# Wolf Creek Warning....



## DRomine

So...maybe....
don't drink, or get high at a ski resort. In an effort to sound cheesy, with a little powder, a bluebird day, and some buddies...it seems a little augmentation may be a little overboard. wait until you're old enough, grow up a bit, and perhaps stop endangering those around you both on the slopes and on the road. I'm no expert but I would think a little less hassle, preventing a bill of $175, and a clear mind might be just the change once in a while.


----------



## wsmckinney

Kelly..... You rock. Thanks for heads up. DRomine.............. isn't it past you bed time?


----------



## FastFXR

Thanks for sharing....and Dramamine, ease up on the preaching.


----------



## mulex

DRomine said:


> So...maybe....
> don't drink, or get high at a ski resort. In an effort to sound cheesy, with a little powder, a bluebird day, and some buddies...it seems a little augmentation may be a little overboard. wait until you're old enough, grow up a bit, and perhaps stop endangering those around you both on the slopes and on the road. I'm no expert but I would think a little less hassle, preventing a bill of $175, and a clear mind might be just the change once in a while.


Awesome first post!


----------



## stuntsheriff

dromine why don't you just stay home and mind your own damn business. paul revere,kelly.


----------



## Phillips

DRomine said:


> So...maybe....
> don't drink, or get high at a ski resort. In an effort to sound cheesy, with a little powder, a bluebird day, and some buddies...it seems a little augmentation may be a little overboard. wait until you're old enough, grow up a bit, and perhaps stop endangering those around you both on the slopes and on the road. I'm no expert but I would think a little less hassle, preventing a bill of $175, and a clear mind might be just the change once in a while.

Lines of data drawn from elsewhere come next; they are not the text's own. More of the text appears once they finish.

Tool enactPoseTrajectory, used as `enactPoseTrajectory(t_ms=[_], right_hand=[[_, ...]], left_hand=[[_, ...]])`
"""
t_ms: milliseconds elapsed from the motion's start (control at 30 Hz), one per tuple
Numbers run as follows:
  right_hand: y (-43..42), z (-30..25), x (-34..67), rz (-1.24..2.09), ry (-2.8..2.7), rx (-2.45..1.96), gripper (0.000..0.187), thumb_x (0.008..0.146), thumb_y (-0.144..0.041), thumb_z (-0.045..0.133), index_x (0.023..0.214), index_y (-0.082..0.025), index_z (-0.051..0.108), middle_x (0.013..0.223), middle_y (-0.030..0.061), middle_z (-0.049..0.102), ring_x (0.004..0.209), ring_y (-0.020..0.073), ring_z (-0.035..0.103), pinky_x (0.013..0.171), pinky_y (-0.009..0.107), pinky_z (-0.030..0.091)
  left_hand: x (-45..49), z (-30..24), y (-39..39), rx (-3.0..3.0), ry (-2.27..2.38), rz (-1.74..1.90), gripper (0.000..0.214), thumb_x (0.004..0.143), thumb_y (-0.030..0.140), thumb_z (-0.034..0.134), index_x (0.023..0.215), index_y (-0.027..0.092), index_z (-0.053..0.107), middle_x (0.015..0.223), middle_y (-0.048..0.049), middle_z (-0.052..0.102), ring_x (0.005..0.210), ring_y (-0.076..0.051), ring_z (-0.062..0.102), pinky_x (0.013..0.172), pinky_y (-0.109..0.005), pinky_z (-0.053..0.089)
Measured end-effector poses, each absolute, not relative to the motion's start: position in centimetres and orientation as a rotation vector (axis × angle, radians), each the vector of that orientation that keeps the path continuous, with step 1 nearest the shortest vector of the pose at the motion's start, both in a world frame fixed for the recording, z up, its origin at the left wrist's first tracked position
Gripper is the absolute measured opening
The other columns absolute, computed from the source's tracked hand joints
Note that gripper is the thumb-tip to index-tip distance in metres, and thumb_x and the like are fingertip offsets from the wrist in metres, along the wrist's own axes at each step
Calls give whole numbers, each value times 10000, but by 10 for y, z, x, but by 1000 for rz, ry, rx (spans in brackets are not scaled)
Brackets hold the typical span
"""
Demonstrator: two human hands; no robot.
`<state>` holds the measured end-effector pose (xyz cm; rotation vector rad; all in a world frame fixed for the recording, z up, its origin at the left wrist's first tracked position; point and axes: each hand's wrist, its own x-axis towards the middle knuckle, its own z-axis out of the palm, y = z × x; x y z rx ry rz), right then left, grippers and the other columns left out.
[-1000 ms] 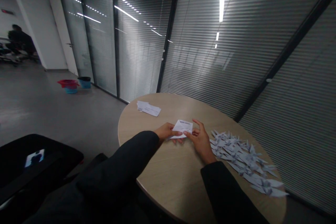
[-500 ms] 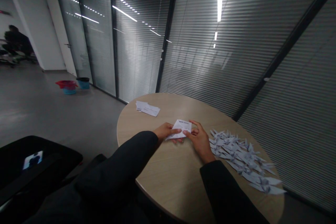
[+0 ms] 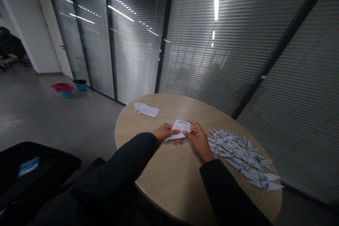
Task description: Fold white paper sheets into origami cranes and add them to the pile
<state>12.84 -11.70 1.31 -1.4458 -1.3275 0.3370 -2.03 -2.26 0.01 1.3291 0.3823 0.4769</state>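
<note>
The left hand (image 3: 165, 132) and right hand (image 3: 199, 140) hold a white sheet of paper (image 3: 180, 129) between them, just above the round wooden counter (image 3: 169, 180). The sheet looks creased or partly folded, with a corner pointing down to the left. Dark print runs along its far edge, too small and dim to read, and the exact fold cannot be made out.

The left grip presses on the sheet's left side, with the thumb on top and the fingers mostly hidden beneath. The right grip pinches the other side, its thumb across the near edge and forefinger raised beside the right edge, while the remaining fingers are partly hidden.

Just right of the right hand lies a heap of folded paper cranes (image 3: 239, 153). They overlap so much that single ones are hard to separate. Toward the far rim sits a small stack of paper slips (image 3: 146, 109). Black sleeves (image 3: 116, 169) run off the bottom of the view. Far left, a seated person (image 3: 9, 44) is dim and cut off by the frame.
</note>
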Motion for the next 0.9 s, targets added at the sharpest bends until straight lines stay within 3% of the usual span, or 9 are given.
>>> enactPoseTrajectory(t_ms=[167, 367, 900], right_hand=[[-117, 14, 126, 411, -1314, -1401, 583, 684, -331, 634, 1216, -188, 446, 844, 32, 663, 740, 176, 626, 661, 292, 491], [-120, 16, 122, 440, -1300, -1434, 509, 668, -303, 633, 1152, -192, 521, 785, 24, 665, 675, 171, 615, 589, 271, 487], [-121, 18, 123, 333, -1340, -1422, 361, 678, -281, 603, 1028, -191, 589, 931, 57, 674, 772, 188, 627, 685, 306, 491]], left_hand=[[-22, 5, -28, 1424, 399, 429, 476, 623, 450, 744, 839, 33, 669, 788, -157, 695, 670, -186, 662, 571, -264, 491], [-23, 9, -31, 1499, 402, 376, 505, 634, 489, 722, 861, 41, 674, 797, -159, 695, 684, -186, 662, 610, -283, 503], [-23, 9, -31, 1462, 401, 362, 473, 558, 406, 790, 829, 39, 666, 750, -144, 695, 670, -187, 661, 602, -288, 510]])
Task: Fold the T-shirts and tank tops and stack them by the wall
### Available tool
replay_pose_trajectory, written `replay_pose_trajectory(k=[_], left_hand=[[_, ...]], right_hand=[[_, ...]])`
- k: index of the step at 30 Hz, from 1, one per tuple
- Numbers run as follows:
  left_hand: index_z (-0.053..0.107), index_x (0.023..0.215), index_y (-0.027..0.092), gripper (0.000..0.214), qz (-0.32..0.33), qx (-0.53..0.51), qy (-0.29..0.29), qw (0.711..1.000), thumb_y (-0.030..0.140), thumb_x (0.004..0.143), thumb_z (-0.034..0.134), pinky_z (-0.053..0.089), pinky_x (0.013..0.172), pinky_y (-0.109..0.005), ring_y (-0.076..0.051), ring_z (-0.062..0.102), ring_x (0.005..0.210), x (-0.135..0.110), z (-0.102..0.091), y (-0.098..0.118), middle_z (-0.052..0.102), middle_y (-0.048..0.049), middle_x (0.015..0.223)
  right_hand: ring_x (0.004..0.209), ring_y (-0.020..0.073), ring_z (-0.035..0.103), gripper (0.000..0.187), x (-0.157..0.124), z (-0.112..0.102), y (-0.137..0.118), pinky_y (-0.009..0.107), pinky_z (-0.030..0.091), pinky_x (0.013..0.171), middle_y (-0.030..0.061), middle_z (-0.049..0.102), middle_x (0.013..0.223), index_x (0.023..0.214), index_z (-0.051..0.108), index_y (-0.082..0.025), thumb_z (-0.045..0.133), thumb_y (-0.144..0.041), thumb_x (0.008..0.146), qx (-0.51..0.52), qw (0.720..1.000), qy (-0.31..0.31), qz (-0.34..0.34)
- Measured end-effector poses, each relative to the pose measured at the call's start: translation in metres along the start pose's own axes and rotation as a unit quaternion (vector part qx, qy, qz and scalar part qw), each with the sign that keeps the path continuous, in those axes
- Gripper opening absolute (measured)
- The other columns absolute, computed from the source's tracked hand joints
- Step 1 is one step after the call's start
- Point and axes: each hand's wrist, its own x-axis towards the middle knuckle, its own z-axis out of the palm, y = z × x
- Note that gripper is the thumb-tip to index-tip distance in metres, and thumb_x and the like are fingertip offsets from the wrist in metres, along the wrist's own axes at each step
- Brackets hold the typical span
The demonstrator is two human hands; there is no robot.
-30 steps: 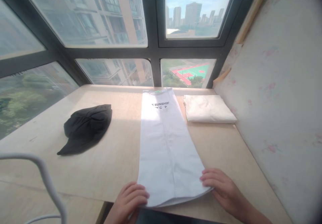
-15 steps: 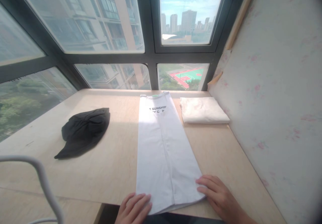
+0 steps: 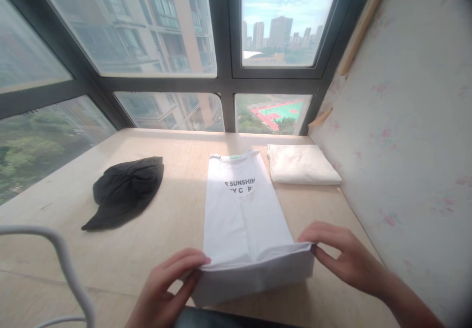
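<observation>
Long folded white fabric shirt with black lettering (image 3: pixel 245 224) lies on pale wooden tabletop (image 3: pixel 165 239), lettered end toward dark-framed window (image 3: pixel 223 52), near edge raised; left hand (image 3: pixel 169 281) pinches near left corner between thumb and fingers; right hand (image 3: pixel 346 254) pinches near right corner likewise; soft black fabric cap (image 3: pixel 127 189) well apart, left; folded off-white cloth (image 3: pixel 302 164) near shirt's far right side

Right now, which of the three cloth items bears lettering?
The shirt, held by the left hand and right hand; the hat and cream cloth show none.
</observation>
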Motion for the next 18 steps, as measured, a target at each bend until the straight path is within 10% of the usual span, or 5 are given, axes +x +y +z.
replay_pose_trajectory(k=[6,18], left_hand=[[0.067,0.119,0.015,0.043,-0.169,0.032,0.064,0.983,0.033,0.079,0.061,0.056,0.074,-0.031,-0.020,0.068,0.079,0.131,0.031,-0.090,0.074,-0.0091,0.101],[0.068,0.116,0.018,0.037,-0.128,0.116,0.076,0.982,0.026,0.084,0.050,0.055,0.086,-0.034,-0.020,0.068,0.089,0.139,0.056,-0.128,0.074,-0.0062,0.106]], right_hand=[[0.092,0.0215,0.067,0.045,0.126,0.045,0.094,0.034,0.054,0.084,0.0109,0.071,0.110,0.126,0.063,-0.015,0.054,-0.014,0.081,-0.050,0.980,0.108,0.158],[0.086,0.0204,0.065,0.046,0.114,0.094,0.145,0.037,0.055,0.083,0.0101,0.068,0.108,0.126,0.059,-0.015,0.044,-0.012,0.082,-0.126,0.954,0.221,0.161]])
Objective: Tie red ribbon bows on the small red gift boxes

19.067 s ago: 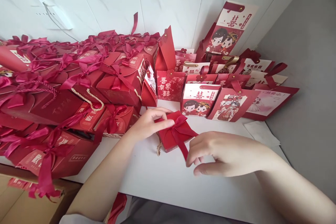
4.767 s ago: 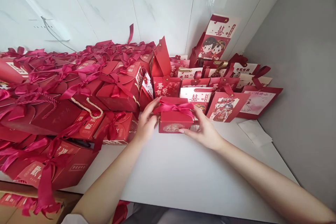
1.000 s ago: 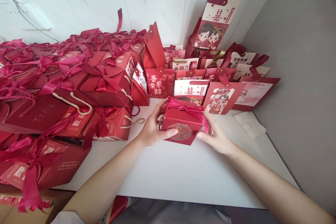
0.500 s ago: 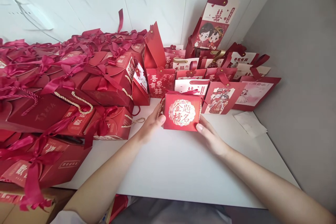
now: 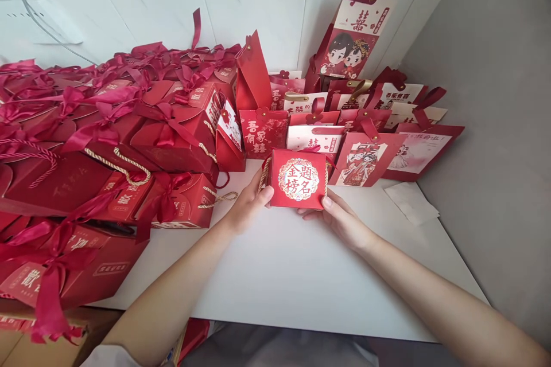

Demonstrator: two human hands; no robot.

DRomine. . . Free your mind, your ass will follow.


----------



## mdignan

DRomine said:


> So...maybe....
> don't drink, or get high at a ski resort. In an effort to sound cheesy, with a little powder, a bluebird day, and some buddies...it seems a little augmentation may be a little overboard. wait until you're old enough, grow up a bit, and perhaps stop endangering those around you both on the slopes and on the road. I'm no expert but I would think a little less hassle, preventing a bill of $175, and a clear mind might be just the change once in a while.


Get off my lawn!!!! :smile: :smile:


----------



## goldcamp

Damn, that sucks. What is the forest service doing in law enforcement thats completely unrelated to forest management? I've been having take out and apres ski parking lot parties for the last 15 years and have never been hassled. Guess I have just been lucky.


----------



## LSB

I'm pretty sure that regular FS employees can only write tickets for infractions that directly affect the forest like littering, cutting green wood, driving on closed roads, unattended fires etc. So unless the ranger is a Forest Service LEO (Law Enforcement Officer) they should have no business with with you. This might be a moot point because they probably wouldn't hassle you unless they are a LEO. Maybe ask for their badge to make sure it says LEO on it. Also you can tell a LEO because they carry guns, the regular rangers don't. I'll double check tonight and let you know.


----------



## Jensjustduckie

LSB said:


> I'm pretty sure that regular FS employees can only write tickets for infractions that directly affect the forest like littering, cutting green wood, driving on closed roads, unattended fires etc. So unless the ranger is a Forest Service LEO (Law Enforcement Officer) they should have no business with with you. This might be a moot point because they probably wouldn't hassle you unless they are a LEO. Maybe ask for their badge to make sure it says LEO on it. Also you can tell a LEO because they carry guns, the regular rangers don't. I'll double check tonight and let you know.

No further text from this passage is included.